(Work to be completed):
With the pictures omitted, repeat exactly the lines below starting with the line that has "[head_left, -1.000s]" and going on through the line that has "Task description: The".

(Excerpted records):
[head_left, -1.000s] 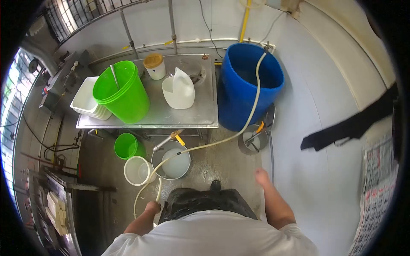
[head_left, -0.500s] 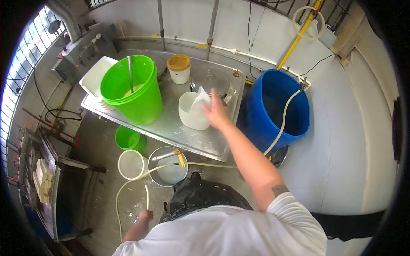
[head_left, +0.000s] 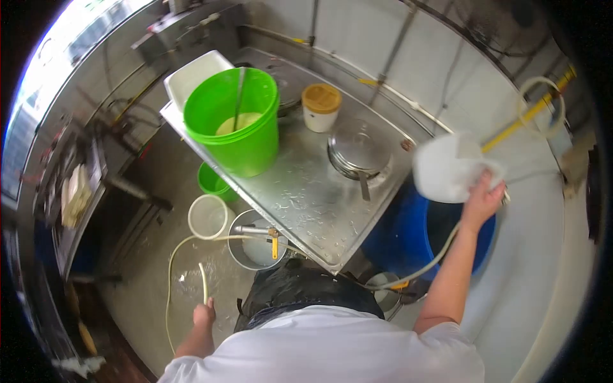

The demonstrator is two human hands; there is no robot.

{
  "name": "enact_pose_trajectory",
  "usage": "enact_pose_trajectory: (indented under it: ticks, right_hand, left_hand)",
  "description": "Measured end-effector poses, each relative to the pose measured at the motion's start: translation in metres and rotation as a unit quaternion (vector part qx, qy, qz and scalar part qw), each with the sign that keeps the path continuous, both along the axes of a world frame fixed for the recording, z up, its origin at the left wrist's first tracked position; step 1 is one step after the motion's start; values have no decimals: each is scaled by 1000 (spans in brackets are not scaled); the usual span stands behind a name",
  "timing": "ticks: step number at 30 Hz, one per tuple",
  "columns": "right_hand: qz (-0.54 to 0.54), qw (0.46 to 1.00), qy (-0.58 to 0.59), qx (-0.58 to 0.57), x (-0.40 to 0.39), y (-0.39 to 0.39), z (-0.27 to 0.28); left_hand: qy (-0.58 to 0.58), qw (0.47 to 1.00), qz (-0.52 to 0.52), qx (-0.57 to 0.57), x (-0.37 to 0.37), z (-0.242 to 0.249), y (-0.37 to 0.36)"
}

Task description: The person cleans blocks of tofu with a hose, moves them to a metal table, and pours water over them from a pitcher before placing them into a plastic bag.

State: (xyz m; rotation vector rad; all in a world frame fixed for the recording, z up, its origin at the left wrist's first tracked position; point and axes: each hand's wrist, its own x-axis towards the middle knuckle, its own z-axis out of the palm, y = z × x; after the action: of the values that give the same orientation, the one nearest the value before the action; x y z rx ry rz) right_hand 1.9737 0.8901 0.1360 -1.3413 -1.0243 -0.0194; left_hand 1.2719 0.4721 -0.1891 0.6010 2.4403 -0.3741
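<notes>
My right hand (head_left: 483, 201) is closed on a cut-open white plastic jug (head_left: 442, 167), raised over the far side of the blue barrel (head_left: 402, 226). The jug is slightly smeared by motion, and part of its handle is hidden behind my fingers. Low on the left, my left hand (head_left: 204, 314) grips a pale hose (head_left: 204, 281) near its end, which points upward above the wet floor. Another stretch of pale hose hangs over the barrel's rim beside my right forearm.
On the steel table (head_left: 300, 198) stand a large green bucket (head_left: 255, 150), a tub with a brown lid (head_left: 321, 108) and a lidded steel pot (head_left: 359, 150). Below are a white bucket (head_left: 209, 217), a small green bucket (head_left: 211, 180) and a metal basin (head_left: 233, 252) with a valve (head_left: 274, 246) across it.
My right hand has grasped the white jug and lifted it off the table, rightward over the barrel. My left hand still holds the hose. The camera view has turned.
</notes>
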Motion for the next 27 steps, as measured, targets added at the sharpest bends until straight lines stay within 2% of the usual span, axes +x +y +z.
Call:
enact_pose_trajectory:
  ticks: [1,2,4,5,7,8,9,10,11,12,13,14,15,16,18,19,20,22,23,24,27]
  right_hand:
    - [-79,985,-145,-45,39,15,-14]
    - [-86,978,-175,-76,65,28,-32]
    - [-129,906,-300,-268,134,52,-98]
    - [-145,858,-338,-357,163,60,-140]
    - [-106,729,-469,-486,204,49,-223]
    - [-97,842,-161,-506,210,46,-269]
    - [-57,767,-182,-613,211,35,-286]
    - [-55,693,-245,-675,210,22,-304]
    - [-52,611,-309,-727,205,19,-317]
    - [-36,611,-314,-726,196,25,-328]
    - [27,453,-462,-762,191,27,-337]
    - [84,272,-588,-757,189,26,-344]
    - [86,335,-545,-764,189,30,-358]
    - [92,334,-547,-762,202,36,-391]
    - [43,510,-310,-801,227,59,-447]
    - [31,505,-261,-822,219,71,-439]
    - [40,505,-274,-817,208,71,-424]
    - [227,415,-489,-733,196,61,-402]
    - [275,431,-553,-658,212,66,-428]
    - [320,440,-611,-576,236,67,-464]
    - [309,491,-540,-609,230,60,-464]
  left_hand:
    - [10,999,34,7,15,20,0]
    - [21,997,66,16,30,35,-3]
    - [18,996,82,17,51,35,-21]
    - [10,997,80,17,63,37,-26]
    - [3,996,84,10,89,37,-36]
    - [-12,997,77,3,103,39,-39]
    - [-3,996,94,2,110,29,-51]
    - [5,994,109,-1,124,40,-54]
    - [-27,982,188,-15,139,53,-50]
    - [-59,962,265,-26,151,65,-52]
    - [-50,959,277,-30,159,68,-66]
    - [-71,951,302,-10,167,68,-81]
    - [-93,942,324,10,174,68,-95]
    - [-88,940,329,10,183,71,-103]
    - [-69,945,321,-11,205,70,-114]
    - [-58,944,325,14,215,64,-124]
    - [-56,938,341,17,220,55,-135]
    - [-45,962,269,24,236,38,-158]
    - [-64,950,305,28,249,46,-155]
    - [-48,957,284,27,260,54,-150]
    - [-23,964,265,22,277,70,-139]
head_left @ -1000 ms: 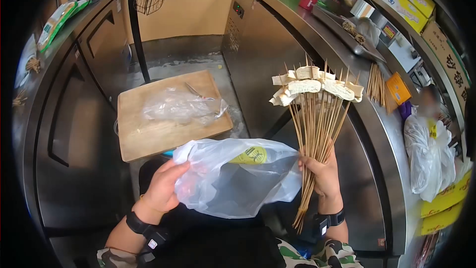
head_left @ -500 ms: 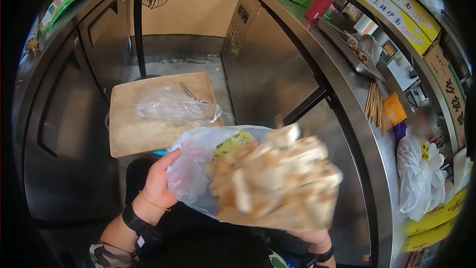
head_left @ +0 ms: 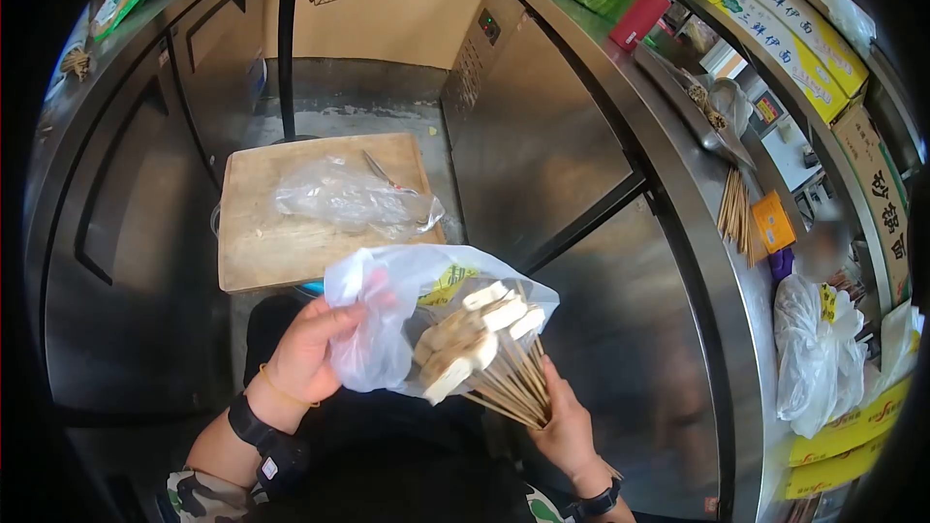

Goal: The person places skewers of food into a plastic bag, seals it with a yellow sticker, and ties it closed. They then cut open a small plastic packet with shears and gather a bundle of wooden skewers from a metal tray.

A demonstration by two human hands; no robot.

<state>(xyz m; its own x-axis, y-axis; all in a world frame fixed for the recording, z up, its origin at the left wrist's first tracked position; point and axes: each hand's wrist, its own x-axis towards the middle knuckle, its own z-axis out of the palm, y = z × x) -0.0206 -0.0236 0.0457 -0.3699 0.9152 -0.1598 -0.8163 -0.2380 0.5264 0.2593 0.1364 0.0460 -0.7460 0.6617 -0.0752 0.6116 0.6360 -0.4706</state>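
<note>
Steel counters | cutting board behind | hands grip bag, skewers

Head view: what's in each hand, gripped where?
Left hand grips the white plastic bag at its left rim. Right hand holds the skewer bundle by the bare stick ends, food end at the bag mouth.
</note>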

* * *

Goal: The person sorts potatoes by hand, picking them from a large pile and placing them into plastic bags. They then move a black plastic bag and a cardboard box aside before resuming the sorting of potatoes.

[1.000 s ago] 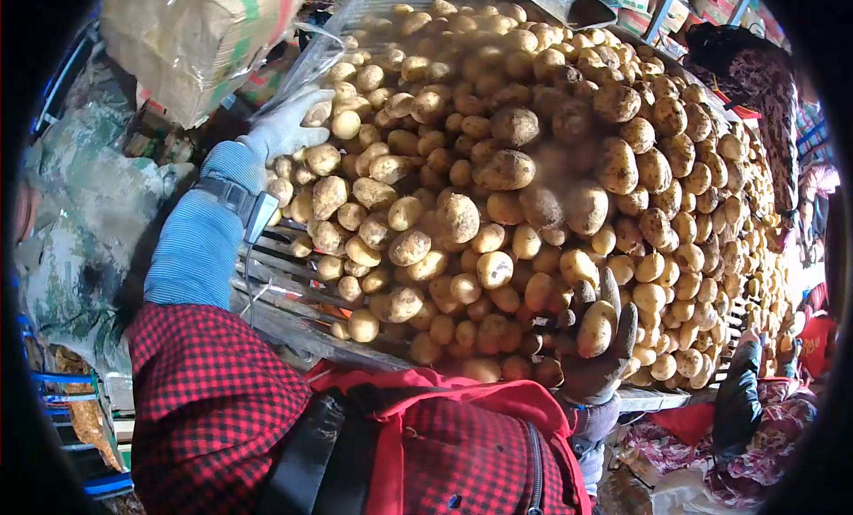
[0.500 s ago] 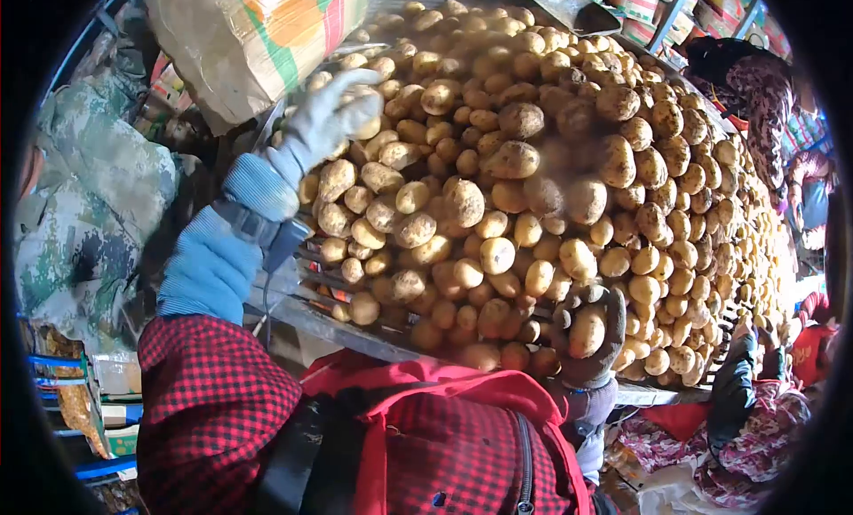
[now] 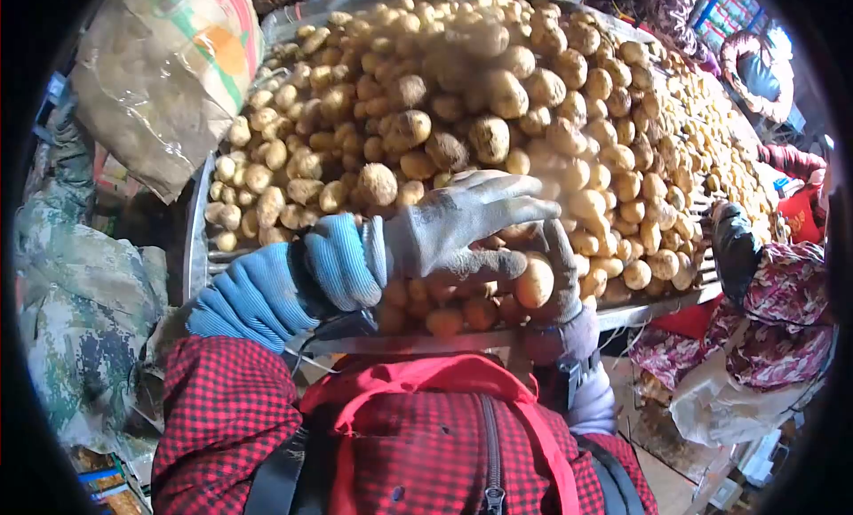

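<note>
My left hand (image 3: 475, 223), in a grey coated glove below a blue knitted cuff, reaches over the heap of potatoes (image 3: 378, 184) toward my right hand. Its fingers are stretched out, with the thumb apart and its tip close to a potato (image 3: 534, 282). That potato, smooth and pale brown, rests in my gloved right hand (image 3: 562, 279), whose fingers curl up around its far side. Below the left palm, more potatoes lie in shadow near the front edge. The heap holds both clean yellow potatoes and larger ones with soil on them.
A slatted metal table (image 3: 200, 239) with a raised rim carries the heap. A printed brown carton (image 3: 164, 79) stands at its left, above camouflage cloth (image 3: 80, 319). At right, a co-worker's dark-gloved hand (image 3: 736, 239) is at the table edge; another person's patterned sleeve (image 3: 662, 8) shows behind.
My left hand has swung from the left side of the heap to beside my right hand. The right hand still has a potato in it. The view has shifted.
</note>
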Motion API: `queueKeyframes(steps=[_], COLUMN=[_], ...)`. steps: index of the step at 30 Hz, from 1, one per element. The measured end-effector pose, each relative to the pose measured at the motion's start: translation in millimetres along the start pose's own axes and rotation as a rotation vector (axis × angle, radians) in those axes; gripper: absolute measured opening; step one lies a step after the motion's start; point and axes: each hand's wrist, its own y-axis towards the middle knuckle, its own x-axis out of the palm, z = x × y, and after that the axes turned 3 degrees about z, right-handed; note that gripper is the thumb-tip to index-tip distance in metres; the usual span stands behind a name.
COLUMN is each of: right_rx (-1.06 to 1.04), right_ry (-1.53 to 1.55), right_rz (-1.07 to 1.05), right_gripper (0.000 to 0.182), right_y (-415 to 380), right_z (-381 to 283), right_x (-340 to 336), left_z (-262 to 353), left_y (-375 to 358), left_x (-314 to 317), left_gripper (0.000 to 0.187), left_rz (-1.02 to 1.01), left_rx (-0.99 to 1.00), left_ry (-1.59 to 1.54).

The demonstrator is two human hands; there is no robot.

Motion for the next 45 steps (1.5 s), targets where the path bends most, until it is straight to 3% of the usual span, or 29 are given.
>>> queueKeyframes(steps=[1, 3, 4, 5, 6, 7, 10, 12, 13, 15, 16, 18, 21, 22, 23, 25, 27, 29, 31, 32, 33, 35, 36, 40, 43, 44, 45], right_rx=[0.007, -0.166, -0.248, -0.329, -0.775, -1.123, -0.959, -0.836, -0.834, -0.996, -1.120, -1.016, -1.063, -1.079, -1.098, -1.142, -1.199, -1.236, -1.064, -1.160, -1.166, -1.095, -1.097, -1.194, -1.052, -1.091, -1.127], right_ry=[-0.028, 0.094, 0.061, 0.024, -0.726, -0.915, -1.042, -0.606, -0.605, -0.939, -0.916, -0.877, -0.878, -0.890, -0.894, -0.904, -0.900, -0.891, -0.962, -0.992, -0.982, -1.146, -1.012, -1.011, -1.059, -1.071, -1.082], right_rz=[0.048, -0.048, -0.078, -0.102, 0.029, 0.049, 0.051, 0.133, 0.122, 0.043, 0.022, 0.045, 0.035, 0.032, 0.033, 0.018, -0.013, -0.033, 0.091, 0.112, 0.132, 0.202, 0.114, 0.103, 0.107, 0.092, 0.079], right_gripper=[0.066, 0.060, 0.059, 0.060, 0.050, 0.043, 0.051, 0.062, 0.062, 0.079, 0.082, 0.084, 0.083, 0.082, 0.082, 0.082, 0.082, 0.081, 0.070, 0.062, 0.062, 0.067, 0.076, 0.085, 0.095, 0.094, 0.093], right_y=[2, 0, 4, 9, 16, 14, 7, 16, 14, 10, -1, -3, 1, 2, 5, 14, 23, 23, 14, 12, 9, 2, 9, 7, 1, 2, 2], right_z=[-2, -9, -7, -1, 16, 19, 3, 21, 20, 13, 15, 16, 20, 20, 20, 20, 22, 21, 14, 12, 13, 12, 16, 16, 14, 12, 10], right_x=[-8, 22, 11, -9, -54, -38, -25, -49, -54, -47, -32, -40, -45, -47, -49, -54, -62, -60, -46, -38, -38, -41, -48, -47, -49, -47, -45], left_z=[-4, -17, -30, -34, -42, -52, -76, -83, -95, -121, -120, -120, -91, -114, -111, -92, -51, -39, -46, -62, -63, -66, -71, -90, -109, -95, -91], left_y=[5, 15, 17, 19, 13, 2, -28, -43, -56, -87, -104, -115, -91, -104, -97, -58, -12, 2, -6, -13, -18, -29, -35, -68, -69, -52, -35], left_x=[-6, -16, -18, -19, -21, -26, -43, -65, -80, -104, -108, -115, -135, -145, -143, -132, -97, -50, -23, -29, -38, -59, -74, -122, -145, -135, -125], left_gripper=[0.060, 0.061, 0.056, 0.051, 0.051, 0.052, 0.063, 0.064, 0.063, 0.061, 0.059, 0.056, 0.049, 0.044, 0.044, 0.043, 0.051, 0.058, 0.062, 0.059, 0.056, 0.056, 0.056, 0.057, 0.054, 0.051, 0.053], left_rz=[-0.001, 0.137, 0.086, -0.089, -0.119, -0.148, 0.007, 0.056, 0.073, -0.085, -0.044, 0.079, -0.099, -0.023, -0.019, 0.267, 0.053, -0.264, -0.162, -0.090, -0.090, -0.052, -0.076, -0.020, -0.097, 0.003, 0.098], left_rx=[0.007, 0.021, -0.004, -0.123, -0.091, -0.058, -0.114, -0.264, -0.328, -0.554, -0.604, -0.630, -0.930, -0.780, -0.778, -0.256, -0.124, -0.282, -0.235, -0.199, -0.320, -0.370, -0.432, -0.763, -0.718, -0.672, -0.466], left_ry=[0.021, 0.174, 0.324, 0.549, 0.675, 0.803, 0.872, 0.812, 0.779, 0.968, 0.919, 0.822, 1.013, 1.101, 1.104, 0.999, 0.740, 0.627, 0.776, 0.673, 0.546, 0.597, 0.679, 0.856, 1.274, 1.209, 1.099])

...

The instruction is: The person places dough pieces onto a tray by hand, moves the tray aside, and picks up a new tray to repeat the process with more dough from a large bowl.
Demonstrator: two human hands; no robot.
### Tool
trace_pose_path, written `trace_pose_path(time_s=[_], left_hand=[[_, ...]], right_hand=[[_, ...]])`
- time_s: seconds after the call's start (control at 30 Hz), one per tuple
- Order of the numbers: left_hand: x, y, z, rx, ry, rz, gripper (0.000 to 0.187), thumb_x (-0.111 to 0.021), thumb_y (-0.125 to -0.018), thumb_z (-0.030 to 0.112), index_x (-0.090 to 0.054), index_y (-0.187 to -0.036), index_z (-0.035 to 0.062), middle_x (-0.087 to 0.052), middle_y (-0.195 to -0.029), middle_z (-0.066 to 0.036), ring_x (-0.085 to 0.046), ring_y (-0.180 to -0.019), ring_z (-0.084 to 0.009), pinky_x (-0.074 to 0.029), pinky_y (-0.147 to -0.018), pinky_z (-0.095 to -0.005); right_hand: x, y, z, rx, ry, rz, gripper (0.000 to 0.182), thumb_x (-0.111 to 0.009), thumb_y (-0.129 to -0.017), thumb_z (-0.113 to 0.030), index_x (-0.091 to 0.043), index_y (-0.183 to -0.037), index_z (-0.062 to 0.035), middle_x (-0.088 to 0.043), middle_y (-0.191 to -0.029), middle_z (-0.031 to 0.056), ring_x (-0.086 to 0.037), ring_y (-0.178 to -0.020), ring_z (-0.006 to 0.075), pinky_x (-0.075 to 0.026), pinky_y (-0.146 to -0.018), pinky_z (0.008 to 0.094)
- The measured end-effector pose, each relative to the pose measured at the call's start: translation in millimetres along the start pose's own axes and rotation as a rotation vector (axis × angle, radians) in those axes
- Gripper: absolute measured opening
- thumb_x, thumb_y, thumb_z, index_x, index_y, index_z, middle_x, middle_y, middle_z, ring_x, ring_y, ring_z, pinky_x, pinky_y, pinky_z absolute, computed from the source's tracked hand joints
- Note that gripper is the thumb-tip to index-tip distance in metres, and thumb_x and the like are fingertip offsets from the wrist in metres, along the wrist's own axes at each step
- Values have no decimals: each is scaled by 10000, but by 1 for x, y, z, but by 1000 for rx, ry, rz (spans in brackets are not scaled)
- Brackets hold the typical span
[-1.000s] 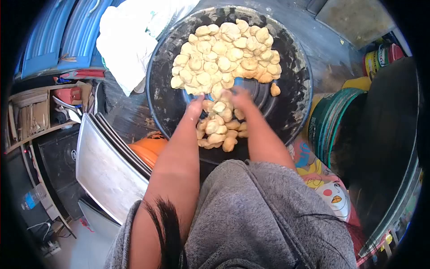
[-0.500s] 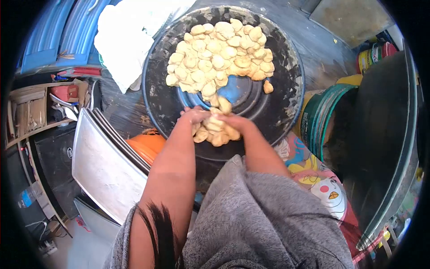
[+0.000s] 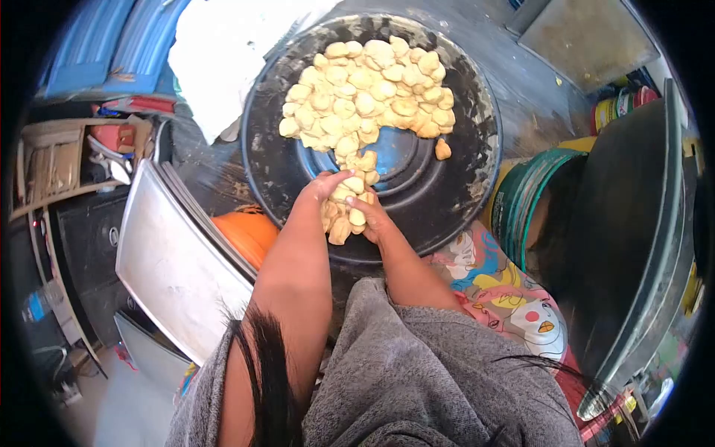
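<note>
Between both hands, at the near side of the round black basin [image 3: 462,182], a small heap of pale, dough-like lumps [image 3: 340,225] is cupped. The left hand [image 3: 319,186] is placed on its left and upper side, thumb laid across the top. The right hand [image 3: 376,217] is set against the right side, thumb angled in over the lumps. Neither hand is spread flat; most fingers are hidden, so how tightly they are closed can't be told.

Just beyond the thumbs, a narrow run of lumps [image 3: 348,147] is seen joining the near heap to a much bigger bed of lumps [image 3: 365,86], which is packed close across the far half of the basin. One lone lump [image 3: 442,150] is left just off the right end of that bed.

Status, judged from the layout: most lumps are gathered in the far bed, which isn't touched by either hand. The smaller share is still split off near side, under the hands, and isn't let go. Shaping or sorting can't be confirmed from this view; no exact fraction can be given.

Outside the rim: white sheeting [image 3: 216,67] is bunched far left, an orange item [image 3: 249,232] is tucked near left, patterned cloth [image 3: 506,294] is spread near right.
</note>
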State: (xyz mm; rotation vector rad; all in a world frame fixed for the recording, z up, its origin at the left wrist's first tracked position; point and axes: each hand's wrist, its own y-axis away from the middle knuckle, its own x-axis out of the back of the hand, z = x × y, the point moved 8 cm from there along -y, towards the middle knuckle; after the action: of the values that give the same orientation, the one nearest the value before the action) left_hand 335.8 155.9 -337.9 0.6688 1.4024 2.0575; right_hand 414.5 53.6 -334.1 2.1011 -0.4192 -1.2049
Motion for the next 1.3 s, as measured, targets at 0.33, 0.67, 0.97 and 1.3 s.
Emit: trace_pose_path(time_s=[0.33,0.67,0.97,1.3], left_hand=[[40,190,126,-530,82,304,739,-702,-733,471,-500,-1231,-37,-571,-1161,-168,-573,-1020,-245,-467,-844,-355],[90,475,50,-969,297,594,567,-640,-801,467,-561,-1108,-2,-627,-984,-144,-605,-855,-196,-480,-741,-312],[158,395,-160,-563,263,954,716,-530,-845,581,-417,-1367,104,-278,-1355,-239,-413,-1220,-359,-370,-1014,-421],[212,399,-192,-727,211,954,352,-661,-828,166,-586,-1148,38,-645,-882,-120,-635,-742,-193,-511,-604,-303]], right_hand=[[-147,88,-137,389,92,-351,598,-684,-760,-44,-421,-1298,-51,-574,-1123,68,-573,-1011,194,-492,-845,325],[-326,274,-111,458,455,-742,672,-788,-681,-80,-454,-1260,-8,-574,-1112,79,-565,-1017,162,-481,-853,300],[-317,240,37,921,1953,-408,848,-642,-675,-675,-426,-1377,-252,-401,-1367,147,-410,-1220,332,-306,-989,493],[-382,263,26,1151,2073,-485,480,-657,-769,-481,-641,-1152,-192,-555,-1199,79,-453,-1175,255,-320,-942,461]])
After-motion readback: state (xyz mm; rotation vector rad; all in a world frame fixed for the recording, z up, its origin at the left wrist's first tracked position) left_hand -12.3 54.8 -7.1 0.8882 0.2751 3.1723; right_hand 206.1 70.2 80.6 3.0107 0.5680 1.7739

(Result):
[head_left, -1.000s] 
[head_left, -0.500s] 
[head_left, +0.000s] 

The demonstrator is two human hands; there is no robot.

{
  "name": "enact_pose_trajectory",
  "usage": "enact_pose_trajectory: (indented under it: ticks, right_hand, left_hand)",
  "description": "Measured end-effector poses, each relative to the pose measured at the motion's start: translation in metres and rotation as a unit quaternion (vector part qx, qy, qz and scalar part qw), each with the sign that keeps the path continuous, both along the axes of a world frame fixed for the recording, z up, its origin at the left wrist's first tracked position; step 1 is one step after the motion's start; values have no decimals: each is scaled by 1000 (spans in brackets are not scaled); the usual span stands behind a name",
  "timing": "ticks: step number at 30 Hz, one per tuple",
  "columns": "right_hand: qz (-0.54 to 0.54), qw (0.46 to 1.00), qy (-0.58 to 0.59), qx (-0.58 to 0.57), x (-0.40 to 0.39), y (-0.39 to 0.39), z (-0.27 to 0.28); left_hand: qy (-0.58 to 0.58), qw (0.47 to 1.00), qz (-0.52 to 0.52), qx (-0.57 to 0.57), x (-0.37 to 0.37), z (-0.242 to 0.249), y (-0.37 to 0.36)"
}

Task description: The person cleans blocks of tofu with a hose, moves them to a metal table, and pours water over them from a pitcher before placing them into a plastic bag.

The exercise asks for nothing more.